I did not say the texting was wrong it was the fact that he wants to talk to her about issues of boundaries and lets her set a new one by texting her to set boundaries - just email her and stick to the email - if DH can't do that then you have to seriously consider moving on with your life - you don't like her and she is the ex - I am not trying to be mean here but I have read some of your blogs and your husband not setting boundaries is a huge problem - either if you have to say I am going to accept that he does not set them or I am going to move on.

I am not saying leave today or tomorrow but your husband is still letting her come between you two and from your blogs putting her first - work with him on this but if it does not change then you need to think of other options or you are going to be a very miserable cinderella!

purpledaisies's picture

I agree with Caregiver. I mean if he wanted to set boundaries seeing if she wanted a sit down talk is not a good sign. He should have sent an email or text for it to be in writing but email is better. It needs to be the facts and to the point. Plus once he does that he needs to stick to it. But at the same time bm will never not be in your lives. your dh has to talk to her.

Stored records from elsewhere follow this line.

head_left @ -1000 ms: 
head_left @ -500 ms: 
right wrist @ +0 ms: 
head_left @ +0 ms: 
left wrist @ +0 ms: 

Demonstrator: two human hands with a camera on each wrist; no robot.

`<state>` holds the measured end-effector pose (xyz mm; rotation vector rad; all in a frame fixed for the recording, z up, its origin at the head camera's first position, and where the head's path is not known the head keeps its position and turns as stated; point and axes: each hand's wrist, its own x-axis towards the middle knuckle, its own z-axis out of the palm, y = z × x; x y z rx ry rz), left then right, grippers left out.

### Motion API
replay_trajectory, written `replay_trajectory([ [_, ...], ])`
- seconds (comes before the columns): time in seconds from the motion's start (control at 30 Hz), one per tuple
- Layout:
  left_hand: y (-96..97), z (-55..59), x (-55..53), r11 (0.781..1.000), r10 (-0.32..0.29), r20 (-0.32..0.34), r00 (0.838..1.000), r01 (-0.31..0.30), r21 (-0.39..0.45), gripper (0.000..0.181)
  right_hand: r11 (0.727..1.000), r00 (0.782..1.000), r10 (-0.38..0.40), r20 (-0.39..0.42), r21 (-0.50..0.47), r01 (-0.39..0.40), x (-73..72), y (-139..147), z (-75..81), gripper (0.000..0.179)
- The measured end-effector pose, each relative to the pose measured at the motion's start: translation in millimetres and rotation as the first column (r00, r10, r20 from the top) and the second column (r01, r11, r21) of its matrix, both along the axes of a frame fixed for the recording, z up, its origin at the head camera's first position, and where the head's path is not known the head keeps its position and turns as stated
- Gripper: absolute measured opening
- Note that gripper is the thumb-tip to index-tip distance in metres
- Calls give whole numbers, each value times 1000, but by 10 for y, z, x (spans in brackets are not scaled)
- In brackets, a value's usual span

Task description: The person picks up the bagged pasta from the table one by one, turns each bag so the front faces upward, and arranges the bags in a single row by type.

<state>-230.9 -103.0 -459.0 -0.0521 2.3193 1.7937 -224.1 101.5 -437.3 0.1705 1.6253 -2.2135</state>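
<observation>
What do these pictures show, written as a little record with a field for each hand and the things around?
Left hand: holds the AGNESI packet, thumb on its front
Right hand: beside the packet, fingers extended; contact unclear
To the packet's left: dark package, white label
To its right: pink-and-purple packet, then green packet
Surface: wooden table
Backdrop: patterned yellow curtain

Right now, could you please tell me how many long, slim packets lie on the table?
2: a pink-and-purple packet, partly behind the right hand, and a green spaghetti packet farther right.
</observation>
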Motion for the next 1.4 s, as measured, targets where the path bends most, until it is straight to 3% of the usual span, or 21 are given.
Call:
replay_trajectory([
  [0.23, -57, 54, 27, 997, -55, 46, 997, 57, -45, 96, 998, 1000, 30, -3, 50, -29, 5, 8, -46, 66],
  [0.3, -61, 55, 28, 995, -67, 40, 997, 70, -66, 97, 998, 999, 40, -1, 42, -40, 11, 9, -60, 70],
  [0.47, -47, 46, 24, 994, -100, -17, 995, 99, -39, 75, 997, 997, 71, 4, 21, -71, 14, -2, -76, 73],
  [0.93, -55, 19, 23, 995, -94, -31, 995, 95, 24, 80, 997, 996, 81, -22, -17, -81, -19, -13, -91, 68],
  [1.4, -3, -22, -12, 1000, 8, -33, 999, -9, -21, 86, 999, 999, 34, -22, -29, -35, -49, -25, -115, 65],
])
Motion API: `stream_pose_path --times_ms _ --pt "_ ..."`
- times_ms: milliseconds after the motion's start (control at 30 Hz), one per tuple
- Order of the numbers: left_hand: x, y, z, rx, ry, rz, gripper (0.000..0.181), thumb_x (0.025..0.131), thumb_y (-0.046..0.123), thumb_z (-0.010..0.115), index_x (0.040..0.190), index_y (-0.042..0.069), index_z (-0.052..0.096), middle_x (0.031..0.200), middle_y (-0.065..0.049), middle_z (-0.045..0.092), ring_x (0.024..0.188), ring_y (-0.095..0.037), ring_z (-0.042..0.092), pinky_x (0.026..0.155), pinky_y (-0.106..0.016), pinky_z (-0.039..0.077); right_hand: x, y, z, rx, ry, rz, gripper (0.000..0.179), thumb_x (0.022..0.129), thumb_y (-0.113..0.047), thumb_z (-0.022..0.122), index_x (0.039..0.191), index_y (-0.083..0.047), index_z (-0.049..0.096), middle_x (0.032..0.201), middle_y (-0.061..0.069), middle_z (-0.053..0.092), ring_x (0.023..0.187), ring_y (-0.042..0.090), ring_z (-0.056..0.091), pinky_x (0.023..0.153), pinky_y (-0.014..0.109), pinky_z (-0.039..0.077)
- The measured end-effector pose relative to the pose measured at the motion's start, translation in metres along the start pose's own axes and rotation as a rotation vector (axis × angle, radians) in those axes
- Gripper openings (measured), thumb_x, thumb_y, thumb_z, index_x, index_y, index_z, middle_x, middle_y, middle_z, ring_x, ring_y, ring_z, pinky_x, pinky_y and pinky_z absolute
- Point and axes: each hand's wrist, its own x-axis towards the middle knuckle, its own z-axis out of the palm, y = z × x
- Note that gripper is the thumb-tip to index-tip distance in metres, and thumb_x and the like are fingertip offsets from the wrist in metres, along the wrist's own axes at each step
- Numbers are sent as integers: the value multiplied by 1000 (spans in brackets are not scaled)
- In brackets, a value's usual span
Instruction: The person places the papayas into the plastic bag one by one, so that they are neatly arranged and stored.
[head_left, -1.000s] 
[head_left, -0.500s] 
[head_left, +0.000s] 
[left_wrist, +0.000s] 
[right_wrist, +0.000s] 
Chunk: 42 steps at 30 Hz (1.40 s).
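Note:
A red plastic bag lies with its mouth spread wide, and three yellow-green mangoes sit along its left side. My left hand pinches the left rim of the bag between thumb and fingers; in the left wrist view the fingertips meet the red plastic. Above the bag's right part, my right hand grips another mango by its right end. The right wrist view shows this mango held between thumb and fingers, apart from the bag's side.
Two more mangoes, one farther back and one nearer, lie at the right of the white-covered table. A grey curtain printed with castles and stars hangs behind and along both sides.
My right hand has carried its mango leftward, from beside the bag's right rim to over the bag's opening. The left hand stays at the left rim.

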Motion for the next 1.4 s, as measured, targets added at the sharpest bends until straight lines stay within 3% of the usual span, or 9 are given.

Cinderella was probably a brat's picture

If she didn't have so many boundary issues it would be perfectly tolerable. I was the one who told him I thought he needed to talk to her face to face about it. They see each other almost everyday so it shouldn't be that big of a stretch to have a formal conversation. Email isn't dialogue, and text is inefficient. The major hang ups aren't that he talks to her, it's more that she will not commit to advance scheduling of the parenting time, she constantly calls on her parenting time to see if one of us can watch the kids while she goes out, and she acts like everything is her business and tries to micromanage everything that happens when they're here. She always pawns them off when she wants to go have fun and be single, but then swoops back in like "super mom" with toys and candy to take them "home" after she's ready to be a grown up again. She hasn't worked in almost 3 months, despite more than one job offer, cuz she doesn't wanna work a bad schedule and not have a social life. Meanwhile she lives off my tax dollars and spends her CS on shoes. Am I really a bad person for having an intolerance for this crap?

caregiver1127's picture

That's why I said email - if they talk you have no idea what was said but if DH emails it is in black and white and if he goes back on his goals of trying to put you first then you can say look here is why your wrote and you are not doing this. There should not be dialogue at this point - there should be bullet points of what DH expects from her - once you let her talk you already know DH is easy on her so in an email she is not there to influence him and you can help him with it -

You are not a bad person for feeling this way no one said you were - but you need to think about if this is what you want to have to put up with for a very long time - if it is enough for you then fine but I don't think it is or you would not be here!